List the lines of this listing that hold the word "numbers".

[[ Data excerpt open ]]

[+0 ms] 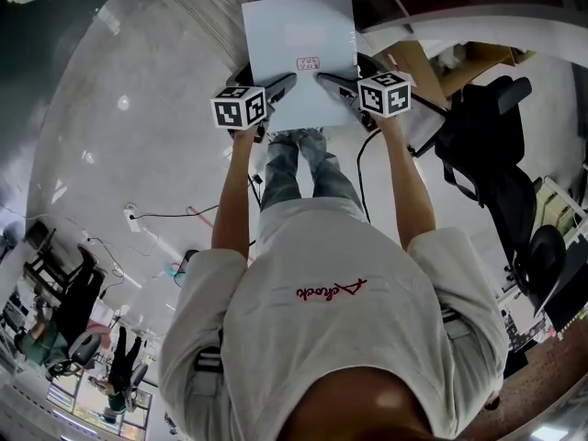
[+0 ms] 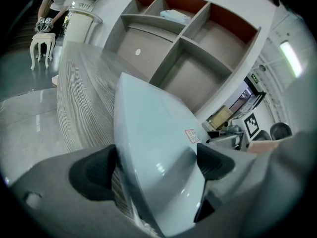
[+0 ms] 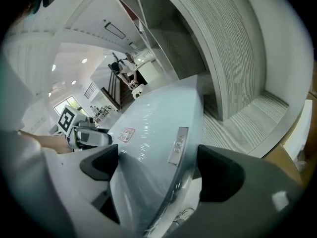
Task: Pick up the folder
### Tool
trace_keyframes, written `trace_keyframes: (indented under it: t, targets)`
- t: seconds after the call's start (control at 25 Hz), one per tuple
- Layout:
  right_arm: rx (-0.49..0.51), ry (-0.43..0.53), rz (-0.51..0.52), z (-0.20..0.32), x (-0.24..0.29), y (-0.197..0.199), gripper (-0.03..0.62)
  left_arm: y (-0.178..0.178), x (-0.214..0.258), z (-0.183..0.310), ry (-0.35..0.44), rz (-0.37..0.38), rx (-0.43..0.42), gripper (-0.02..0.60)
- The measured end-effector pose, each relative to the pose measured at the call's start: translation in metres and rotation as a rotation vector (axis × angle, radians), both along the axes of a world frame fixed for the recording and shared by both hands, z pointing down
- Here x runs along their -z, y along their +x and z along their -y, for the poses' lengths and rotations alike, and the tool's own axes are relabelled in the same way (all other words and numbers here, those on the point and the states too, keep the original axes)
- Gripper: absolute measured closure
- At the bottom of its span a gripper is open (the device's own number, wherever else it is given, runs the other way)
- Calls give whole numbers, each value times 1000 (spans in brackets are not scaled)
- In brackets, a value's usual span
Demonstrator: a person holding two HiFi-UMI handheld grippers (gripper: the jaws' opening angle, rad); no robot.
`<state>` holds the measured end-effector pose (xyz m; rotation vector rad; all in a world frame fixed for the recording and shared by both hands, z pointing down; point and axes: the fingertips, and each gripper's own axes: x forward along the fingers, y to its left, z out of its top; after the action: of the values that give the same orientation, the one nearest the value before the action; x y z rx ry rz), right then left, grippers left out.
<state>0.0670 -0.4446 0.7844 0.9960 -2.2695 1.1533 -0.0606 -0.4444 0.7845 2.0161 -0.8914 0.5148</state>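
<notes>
Two grippers are in your hands, and both are wide open. The pale folder (image 1: pixel 299 53) sits between them, out in front of you. Your left gripper (image 1: pixel 281 87) has the folder's near left corner in the gap between its jaws. Your right gripper (image 1: pixel 333 83) has the near right corner in its gap. In each gripper view the folder fills most of the gap, but the dark pads (image 2: pixel 94 171) are not squeezing it. A small red stamp (image 2: pixel 192 135) is on the folder's top face, just ahead of the left gripper's jaws. A thin metal tag (image 3: pixel 178 145) is on the folder's edge, just ahead of the right gripper's jaws. Past the folder's far end, ahead of both grippers, is a gray striped table (image 2: pixel 84 98). I cannot tell if the folder rests on it. Farther ahead of the left gripper stands a shelf (image 2: pixel 171 58). A black chair (image 1: pixel 496 182) is off to the right of the right gripper.
</notes>
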Motion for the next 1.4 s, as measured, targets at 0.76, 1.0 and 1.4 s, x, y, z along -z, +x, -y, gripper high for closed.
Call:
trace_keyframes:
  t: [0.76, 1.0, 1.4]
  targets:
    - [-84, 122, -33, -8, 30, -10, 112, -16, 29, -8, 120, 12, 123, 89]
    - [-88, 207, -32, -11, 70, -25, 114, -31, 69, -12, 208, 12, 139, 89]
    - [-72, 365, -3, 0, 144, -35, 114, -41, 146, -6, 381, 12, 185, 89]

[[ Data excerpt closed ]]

Output for this exercise >>
- Here x runs along their -z, y along their +x and z along their -y, for the poses' lengths and rotations alike, and the tool's own axes are relabelled in the same way (all other words and numbers here, those on the point and the states too, keep the original axes)
- Calls give whole numbers, each value times 1000 (spans in brackets are not scaled)

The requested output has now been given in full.